EDGE COMPUTING + KUBERNETES

What types of companies (industry, avg. Size) invest in edge computing?

How much money are companies investing in edge computing?

  • Global spending on edge computing is projected to reach US$250.6 billion by 2024, growing at a CAGR of 12.5% from 2019 through 2024. The number of companies present and investing in edge computing is growing daily. For example, Hewlett Packard Enterprise (HPE) invested US$4 billion in its edge network in 2020. Other leading players in the market are following suit with high-value investments.
  • For example, Dell EMC just created an IoT division to integrate services and products across the company. In line with this initiative, the company announced its plan to invest US$1 billion in R&D over the next three years.

How much money are companies investing in Kubernetes for edge computing?

  • This information is unavailable in the public domain.

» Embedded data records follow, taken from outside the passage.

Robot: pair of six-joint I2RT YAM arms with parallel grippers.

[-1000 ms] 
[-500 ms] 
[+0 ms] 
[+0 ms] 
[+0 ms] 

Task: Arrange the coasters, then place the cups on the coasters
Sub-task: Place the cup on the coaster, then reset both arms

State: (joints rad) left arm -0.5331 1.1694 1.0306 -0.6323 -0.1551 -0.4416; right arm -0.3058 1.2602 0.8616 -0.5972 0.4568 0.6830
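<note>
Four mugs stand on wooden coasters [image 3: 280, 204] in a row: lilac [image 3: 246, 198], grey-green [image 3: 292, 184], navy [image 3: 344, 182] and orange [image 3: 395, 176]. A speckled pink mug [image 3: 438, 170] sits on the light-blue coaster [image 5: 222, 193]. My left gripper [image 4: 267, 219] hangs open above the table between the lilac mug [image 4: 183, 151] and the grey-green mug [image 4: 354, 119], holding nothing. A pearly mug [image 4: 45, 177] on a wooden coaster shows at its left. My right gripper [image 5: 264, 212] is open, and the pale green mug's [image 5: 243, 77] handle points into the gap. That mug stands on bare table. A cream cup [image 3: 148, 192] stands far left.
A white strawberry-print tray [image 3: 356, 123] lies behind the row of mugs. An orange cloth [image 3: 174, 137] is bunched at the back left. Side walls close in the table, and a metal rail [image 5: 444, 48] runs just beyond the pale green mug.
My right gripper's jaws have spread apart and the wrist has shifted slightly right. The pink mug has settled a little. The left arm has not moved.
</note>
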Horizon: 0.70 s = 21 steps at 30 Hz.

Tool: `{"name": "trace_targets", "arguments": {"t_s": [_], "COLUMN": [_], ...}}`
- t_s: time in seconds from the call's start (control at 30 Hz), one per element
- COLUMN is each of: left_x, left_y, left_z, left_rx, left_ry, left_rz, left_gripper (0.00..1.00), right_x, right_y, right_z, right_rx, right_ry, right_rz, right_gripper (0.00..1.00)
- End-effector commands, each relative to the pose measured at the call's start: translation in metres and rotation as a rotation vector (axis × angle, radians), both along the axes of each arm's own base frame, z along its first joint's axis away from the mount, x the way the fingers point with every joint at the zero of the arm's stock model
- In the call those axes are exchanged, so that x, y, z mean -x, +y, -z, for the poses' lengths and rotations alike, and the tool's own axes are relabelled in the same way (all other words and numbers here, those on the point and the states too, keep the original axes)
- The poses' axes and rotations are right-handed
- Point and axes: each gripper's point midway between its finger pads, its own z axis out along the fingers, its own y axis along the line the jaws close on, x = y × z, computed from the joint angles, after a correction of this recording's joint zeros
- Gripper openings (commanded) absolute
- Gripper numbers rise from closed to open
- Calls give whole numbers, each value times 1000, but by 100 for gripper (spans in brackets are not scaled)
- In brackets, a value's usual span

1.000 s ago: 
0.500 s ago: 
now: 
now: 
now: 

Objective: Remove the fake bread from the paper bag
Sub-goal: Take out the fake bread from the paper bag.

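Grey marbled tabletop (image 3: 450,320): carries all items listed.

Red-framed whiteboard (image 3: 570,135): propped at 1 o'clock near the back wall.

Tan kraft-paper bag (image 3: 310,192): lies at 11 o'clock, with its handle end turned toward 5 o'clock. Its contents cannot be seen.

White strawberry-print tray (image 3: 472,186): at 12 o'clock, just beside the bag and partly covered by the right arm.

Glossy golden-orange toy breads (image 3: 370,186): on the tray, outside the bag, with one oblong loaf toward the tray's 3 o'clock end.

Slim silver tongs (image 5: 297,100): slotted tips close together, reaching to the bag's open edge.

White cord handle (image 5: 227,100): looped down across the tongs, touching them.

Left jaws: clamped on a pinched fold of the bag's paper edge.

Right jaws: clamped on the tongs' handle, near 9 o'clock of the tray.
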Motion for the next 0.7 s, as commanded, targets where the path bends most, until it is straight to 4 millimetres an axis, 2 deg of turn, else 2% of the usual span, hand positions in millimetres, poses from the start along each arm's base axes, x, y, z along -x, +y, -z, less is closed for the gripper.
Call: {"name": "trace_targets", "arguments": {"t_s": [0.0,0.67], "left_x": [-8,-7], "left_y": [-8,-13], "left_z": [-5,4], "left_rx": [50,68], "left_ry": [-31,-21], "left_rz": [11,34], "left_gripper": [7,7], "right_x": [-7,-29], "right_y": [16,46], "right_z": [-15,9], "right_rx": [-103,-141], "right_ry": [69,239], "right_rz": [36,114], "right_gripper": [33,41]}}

Buyers of edge computing and Kubernetes for edge computing

  • Top companies such as Siemens, General Electric and Robert Bosch are among the leading enterprise users of edge computing.
  • Kubernetes for edge computing is also rapidly gaining traction. Already, 59% of data centers use Kubernetes to improve resource utilization and enhance agility in software development. Microsoft, Linux, Amazon Web Services (AWS), Azure, and IBM are among the leading users of integrated Kubernetes platforms.

Research strategy

For every data point not available in the public domain, we provided high-level information with practical relevance. For example, while data on what companies are investing in servers was not available, we provided data showing the industry verticals leading in the adoption of servers on a global scale. The logic behind providing global perspectives is that the U.S. and North America dominate the server market as well as the edge computing market. We relied on the most recent data and attempted to provide as much relevant information as possible on the subject matter. However, we were not able to obtain relevant information on the investments companies are making in Kubernetes for edge computing. Further research revealed that Kubernetes is still a relatively young technological development.